The petitioner's proportionate share of the $50,000, after payment of counsel fees and expenses, amounted to $12,500. In her income tax return for 1937 she claimed a deduction from gross income in the amount of $19,940 as a loss due to the worthlessness of her Hartman (Virginia) stock. The respondent denied the deduction and included in her gross income for that year the sum of $12,500 which she received pursuant to the settlement.

The petitioner claimed a deduction from gross income in her 1934 income tax return in the amount of $32,302 as a loss due to the worthlessness of the 1,100 shares of Class A Hartman (Virginia) stock. *78 The deduction was denied by the Commissioner on the ground that her stock did not become worthless in the year 1934.

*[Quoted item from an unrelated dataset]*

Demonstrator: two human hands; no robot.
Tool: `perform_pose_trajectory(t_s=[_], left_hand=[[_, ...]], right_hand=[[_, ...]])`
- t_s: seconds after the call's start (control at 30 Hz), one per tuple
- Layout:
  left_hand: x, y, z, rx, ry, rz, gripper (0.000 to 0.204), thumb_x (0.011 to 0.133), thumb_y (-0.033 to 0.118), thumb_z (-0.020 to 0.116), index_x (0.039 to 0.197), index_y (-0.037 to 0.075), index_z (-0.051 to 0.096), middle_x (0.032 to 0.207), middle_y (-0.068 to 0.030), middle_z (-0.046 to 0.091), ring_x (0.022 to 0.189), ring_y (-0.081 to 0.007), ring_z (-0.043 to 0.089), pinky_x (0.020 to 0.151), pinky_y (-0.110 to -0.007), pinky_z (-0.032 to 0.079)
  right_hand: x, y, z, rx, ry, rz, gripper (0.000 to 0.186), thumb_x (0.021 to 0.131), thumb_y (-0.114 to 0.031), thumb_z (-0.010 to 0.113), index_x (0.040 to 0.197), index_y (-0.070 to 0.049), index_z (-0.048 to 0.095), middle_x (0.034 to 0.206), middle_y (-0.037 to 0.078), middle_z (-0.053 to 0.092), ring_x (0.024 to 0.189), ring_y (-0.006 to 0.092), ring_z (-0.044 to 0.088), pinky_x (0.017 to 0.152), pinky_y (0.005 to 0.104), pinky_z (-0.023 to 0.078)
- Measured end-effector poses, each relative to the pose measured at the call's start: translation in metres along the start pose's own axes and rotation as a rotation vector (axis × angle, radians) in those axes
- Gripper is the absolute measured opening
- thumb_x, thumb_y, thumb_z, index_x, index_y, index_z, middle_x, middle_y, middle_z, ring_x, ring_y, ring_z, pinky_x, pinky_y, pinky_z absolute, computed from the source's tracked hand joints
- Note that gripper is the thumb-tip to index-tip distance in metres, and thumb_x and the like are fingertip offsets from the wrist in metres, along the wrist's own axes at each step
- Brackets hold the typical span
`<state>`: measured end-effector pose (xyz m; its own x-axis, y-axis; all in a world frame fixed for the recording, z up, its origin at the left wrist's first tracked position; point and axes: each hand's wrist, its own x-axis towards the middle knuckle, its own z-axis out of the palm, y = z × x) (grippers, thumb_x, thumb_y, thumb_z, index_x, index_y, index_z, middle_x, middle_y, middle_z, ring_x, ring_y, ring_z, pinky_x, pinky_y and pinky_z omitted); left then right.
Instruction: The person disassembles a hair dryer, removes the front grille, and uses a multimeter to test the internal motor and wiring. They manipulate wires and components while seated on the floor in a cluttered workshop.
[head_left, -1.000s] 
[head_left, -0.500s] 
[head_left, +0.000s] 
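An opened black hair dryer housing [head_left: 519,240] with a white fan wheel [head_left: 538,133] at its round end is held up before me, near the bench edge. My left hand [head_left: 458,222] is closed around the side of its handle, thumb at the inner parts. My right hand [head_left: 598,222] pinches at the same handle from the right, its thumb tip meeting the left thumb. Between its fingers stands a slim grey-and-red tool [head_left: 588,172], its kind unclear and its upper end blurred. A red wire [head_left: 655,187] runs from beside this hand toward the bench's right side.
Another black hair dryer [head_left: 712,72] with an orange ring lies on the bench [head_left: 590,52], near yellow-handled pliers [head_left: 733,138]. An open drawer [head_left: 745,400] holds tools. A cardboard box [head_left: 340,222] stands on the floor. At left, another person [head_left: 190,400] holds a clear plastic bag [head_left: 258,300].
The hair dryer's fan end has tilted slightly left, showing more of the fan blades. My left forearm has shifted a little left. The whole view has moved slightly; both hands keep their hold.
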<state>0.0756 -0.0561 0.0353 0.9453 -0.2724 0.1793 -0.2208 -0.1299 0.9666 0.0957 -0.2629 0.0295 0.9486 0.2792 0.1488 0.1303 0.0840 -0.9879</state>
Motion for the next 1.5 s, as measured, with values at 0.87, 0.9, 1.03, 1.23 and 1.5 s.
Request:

The petitioner at no time received any deduction from her gross income in the determination of her income tax liability by reason of her investment in Hartman (Virginia) stock.

We further find that the petitioner's stock in Hartman (Virginia) did not become worthless in 1937.

Opinion

VAN FOSSAN, Judge: The first issue presents the question of when the petitioner's stock in Hartman (Virginia) became worthless. The petitioner contends that the identifiable event which determined the fact and the extent of her loss due to the worthlessness of the stock was the negotiated settlement of the Graham suit in 1937, and argues that before that occurrence she had no means of ascertaining what, if any, her loss would be.

We are of the opinion that petitioner can not be sustained on this issue. Not only is the evidence insufficient to establish that the stock had any value at the beginning of 1937 and became worthless during that year, it clearly shows that the stock was worthless prior to that year. The financial history of the company, including the receivership in 1932, *79 the report of August 10, 1934, showing the only assets to be some $39,000 in cash and the Graham suit, against outstanding claims of some $707,000 and the second report in 1935 showing less cash with the same outstanding claims demonstrate the hopeless condition of the corporation. We have no evidence on which to base a conclusion that the Graham suit was an asset of any substantial value. We know nothing of the merits of the suit, the probability of recovery, the assurance of the collection of a judgment, or other essential factors. The stipulated fact that the defendants were men of financial responsibility is not sufficient to establish the collectibility of a recovery equal to the outstanding claims. These claims aggregated more than half a million dollars and had to be satisfied before there would be anything for the stockholders. In our opinion, all value had gone from the stock prior to 1937. We sustain respondent in his disallowance of the claimed loss.

The second issue presents the question whether the payment of $12,500 was income to petitioner. According to the stipulated facts the complaining stockholders were paid $50,000 "in full settlement and discharge of*80 the claims and cause of action of petitioner and the plaintiff stockholders as set forth in the complaint." How the sum was arrived at we do not know. Apparently it was a negotiated lump-sum settlement. Whether the defendants merely "brought their peace" we can only conjecture. It is noted that the payment did not go through the corporate treasury although the prayer of the complaint specifically asked that the defendants "be adjudged and decreed to pay into the treasury." The reason is obvious. If a judgment had been entered and payment had been made into the corporate treasury, the proceeds would have been applied first to the creditors' claims and nothing would have remained for the stockholders.

On the record we are unable categorically to catalog and characterize the payment. We can not determine whether it was replacement of capital, restoration of lost profits, compensation for damages suffered, nuisance value, or some other type of payment. In this situation we have no alternative to holding that petitioner, on whom rested the burden of proof, has not proven that the item was not income.

Decision will be entered under Rule 50.


Footnotes

  • 1. Each of the plaintiffs owned a block of Class A stock. A plaintiff other than the petitioner also owned a block of Class B stock.